また,4月15日公表予定の「OECD対日経済審査報告書」でも報告している通り,アベノミクスは日本の経済成長に具体的な成果をもたらしている,「第3の矢」はこれまで以上に重要になる旨発言。 - ウ
- なお,会談後に開催された歓迎夕食会では,二階俊博OECD・ERIA議員連盟会長,大畠章宏衆議院議員,グリア事務総長,中山副大臣からの挨拶の後,歓談。
(2)安倍総理表敬(15日午後)
- ア
- 安倍総理大臣から,グリア事務総長の三期目の再選を日本として正式に支持する旨述べたほか,アベノミクスへの力強い支持及び今回の「OECD対日経済審査報告書」での有益な提言に対し,謝意を表明。

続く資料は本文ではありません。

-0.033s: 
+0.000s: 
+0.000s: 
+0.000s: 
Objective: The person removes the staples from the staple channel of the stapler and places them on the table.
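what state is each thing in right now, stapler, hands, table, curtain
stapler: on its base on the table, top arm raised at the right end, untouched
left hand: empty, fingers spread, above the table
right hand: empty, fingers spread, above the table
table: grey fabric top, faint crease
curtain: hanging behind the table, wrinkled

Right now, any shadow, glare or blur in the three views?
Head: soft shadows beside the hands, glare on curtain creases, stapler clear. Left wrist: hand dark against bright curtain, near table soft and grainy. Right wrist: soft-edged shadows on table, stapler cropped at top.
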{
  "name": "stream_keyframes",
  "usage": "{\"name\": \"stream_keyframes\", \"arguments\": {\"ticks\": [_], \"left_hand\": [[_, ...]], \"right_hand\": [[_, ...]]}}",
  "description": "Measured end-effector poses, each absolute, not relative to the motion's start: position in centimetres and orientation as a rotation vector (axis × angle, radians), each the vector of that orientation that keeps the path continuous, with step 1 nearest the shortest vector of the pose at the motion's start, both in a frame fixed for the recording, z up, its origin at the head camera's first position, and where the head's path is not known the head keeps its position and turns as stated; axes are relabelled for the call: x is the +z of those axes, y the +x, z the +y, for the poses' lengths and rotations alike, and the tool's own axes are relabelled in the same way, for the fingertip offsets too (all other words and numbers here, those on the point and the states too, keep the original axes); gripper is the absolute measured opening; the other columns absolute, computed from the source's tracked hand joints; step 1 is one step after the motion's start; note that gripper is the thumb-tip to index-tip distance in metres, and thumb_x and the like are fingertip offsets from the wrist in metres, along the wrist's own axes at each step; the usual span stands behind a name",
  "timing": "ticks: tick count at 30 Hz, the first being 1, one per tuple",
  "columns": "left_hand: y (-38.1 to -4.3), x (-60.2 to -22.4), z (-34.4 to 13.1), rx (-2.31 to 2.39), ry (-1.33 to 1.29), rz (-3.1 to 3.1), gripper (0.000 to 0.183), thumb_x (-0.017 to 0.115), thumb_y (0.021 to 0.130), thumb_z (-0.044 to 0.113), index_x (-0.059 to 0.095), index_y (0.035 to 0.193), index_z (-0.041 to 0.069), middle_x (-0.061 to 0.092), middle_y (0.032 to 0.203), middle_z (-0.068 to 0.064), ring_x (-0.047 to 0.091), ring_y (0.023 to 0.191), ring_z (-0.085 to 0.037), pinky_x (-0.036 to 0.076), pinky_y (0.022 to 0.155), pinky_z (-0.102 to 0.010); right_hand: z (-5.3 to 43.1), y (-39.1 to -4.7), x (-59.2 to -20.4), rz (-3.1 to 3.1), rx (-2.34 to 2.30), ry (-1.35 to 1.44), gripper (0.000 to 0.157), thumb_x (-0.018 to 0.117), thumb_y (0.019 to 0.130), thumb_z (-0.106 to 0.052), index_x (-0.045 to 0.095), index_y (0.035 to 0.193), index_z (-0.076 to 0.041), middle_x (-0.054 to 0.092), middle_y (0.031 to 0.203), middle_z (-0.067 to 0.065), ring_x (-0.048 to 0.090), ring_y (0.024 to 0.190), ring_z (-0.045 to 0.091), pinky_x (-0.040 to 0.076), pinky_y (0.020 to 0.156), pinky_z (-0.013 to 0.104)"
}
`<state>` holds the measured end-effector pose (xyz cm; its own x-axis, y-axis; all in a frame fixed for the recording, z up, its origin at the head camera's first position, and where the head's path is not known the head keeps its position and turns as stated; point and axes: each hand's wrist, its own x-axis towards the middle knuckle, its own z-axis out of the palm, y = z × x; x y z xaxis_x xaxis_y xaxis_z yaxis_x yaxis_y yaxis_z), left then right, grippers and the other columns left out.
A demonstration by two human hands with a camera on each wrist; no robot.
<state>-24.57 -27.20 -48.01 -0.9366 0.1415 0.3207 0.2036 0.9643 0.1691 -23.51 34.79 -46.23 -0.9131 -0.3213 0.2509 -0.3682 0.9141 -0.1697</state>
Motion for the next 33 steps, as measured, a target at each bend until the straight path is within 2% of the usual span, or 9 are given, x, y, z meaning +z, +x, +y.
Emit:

また,昨年立ち上げた「OECD東南アジア地域プログラム」の進展を歓迎し,引き続き,日本はOECDと東南アジアの「架け橋」として貢献していく旨発言。 - イ
- グリア事務総長から,再選に対する日本の支持に深甚なる謝意が表されるとともに,今回の「OECD対日経済審査報告書」でも触れているとおり,生産性の向上や財政再建といった課題はあるもののアベノミクスは着実に機能している,OECDが提案している政策は全て安倍内閣の経済政策の中に含まれており,重要なのはその実施であること,OECDは日本と共に歩むのみならず,日本のために協力を進めていく旨発言。
3 評価
- (1)
- 「OECD対日経済審査報告書」が発表され,その中で開始から2年半近くが経過したアベノミクスに対する評価と支持及び,「第三の矢」である成長戦略の着実な実施が提言され,安倍総理からはアベノミクスへの力強い支持及び同報告書の有益な提言に対し謝意が表明された。また,グリア事務総長は,各種の講演機会等でもアベノミクスに対する高い評価と期待感を示す等,我が国の経済政策への強い支持が表明された。
- (2)
- 今次の訪日においては,安倍総理の他7閣僚との会談等の中で,経済・財政・教育等あらゆる観点から有益な意見交換を実施したほか,日・OECDの協力関係の強化をあらためて確認。安倍総理からは,また,グリア事務総長三期目再選への支持が正式に表明された。
- (3)
- 昨年,我が国のOECD加盟50周年で立ち上げた「OECD東南アジア地域プログラム」の着実な進展に評価が与えられ,引き続き協力して推進していくことが確認された。
- (4)
- 「OECDイノベーション教育ネットワーク(仮称)」発足記念シンポジウム,「コーポレートガバナンスと日本の成長戦略に関するシンポジウム」,OECD-経団連共催の「貿易投資セミナー」の開催及びこれらの行事へのグリア事務総長の出席を通じて,各分野におけるOECDの具体的な取り組みの日本の産学官にとっての有用性が広く認識・周知されるとともに,いくつかの事業については,その継続的な実施が確認された。
- (5)
- 日OECD議員連盟発足一周年を迎えたタイミングでの訪日ということもあり,二階会長をはじめとする議員連盟の国会議員が多数グリア事務総長との交流の場に出席し,5月にMOU締結1周年を迎えるOECD・ERIAの協力強化への期待が表明される等,日OECD間の協力の基盤が,ERIAとの連携も含め,より強固なものとなった。